Irak'a, askeri operasyondan sonra meydana gelebilecek mülteci akınına karşı üç ayrı plan hazırlandı: 1-Kuzey Irak'ta önlem 2- Sınırda durdurma 3-Türkiye toprakları içinde barındırma
Amerika'nın Irak'a yönelik muhtemel operasyonu için geriye sayım başladı. Askeri önlemlerin yanı sıra operasyon sonrasında meydana gelebilecek mülteci akınına hazırlık için Türkiye üç ayrı plan hazırladı. Türkiye'nin göçü önlemek amacıyla hazırladığı planlardan birincisine göre mültecilerin girişini önlemek için Kuzey Irak'ta önlem alınacak. Mültecilerin belli merkezlerde toplanmaları sağlanacak. Türkiye sınır ötesine kuracağı çadır kentlerde mültecilerin barınma ve gıda gereksinimlerini karşılayacak. İkinci plana göre mültecilerin Türkiye-Irak sınırında durdurulacak. Türkiye'ye girmelerine izin verilmeyecek ancak ihtiyaçları giderilecek.
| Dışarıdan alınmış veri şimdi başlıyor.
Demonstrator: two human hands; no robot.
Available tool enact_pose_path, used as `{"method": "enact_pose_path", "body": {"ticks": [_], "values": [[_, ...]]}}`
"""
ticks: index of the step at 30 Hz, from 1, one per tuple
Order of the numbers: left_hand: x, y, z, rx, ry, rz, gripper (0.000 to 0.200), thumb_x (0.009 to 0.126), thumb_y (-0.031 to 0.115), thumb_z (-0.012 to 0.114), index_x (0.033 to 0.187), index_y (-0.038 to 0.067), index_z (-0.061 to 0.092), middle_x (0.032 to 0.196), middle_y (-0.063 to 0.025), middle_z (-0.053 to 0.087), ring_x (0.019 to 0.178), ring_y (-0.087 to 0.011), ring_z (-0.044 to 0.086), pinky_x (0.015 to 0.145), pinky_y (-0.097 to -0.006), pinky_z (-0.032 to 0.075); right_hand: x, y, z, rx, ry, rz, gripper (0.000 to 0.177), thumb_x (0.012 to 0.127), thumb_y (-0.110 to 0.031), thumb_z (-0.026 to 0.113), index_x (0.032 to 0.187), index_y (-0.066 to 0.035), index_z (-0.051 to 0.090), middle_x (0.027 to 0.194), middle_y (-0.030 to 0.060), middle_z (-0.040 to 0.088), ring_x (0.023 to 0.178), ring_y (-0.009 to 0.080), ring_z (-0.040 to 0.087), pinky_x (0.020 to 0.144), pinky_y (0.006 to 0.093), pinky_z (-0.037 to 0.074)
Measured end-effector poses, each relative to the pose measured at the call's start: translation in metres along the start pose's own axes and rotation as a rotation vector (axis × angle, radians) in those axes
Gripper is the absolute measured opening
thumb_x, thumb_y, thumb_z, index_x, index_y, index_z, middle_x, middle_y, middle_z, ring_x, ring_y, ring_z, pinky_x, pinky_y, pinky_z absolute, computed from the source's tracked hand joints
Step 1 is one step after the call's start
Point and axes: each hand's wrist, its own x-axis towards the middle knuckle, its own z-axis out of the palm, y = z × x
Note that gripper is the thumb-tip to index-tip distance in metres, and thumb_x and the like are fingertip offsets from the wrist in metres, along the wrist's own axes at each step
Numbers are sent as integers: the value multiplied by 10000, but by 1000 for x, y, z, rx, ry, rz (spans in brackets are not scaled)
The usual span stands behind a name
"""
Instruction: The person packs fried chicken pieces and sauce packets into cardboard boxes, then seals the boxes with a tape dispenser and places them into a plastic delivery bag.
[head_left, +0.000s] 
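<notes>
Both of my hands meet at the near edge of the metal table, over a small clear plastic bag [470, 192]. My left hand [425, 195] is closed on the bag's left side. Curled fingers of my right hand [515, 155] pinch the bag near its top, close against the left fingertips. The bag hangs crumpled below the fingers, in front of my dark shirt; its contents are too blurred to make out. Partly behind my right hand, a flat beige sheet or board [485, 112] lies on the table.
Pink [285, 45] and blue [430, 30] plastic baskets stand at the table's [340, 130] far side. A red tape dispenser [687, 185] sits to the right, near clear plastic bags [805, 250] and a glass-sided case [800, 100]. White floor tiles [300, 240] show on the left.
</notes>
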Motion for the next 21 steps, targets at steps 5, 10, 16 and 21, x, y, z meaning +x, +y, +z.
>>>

Üçüncü planlamada ise mülteciler Türkiye topraklarında barındırılacak. Bu amaçla kamplar ve çadır kentler kurulacak. Göç planlarının maliyetlerine ilişkin hazırlanan rapor Başbakanlık'a sunuldu.
Pilot bölge Diyarbakır
Göçe hazırlık amacıyla sürdürülen çalışmalar sırasında mülteciler için kurulabilecek çadır kentlerin yerleri belirlendi. Bölgede görev yapan vali yardımcıları da Ankara'da sivil savunma kursuna alındı. Pilot bölge olarak Diyarbakır seçildi. Türkiye'nin çalışmalarına paralel olarak Birleşmiş Milletler de kendi hazırlıklarını tamamladı. BM 1991 yılında Körfez Savaşı nedeniyle Silopi'de açtığı 'Mülteciler Yüksek Komiserliği' bürosunu, savaş olasılığının güçlenmesi üzerine aynı yerde yeniden faaliyete geçirdi. BM ayrıca Silopi'de bir un fabrikası kiraladı, araç sayısını artırdı.
Göçün ağır maliyeti
Türkiye yakın zamanda Kuzey Irak'tan gelen üç büyük göçe maruz kaldı. Birinci göç dalgası 28 Ağustos 1988'de yaşandı. Saddam'ın askerlerinden kaçan Kürt mülteciler, Türkiye'ye sığındı. İkinci dalga, Irak'ın 2 Ağustos 1990'da Kuveyt'i işgal etmesinden sonra meydana geldi. Üçüncü dalga, ikincisi ile bağlantılı olarak 17 Ocak 1991'de başlayan Körfez Savaşı ile beraber ve devamında 2 Nisan 1991'de gerçekleşti. İkinci ve üçüncü dalgada 460 bin sığınmacı Türkiye'ye girdi. Bu rakamlar aynı zamanda, 'İkinci Dünya Savaşı'ndan sonraki en büyük göç hareketi' olarak tarihe geçti.
Göçler Türkiye'de ağır mali kayba yol açtı. Göç sonucu ekili alanlarda 328 bin, bağ ve bahçelerde 6 milyon, hayvancılıkta 6 milyon meralarda 2 milyon 375 bin, su şebekelerinde 10 milyon, yollarda 37 milyon, iş makinelerinde 11 milyon, ormanlık alanlarda 16 milyon dolar maddi kayıp tespit edildi. Çevre temizliği ve iş gücü kaybıyla birlikte toplam zarar 100 milyon doları buldu. Türkiye'nin harcaması, uğradığı zararla birlikte 398 milyon dolar olarak hesaplanmıştı.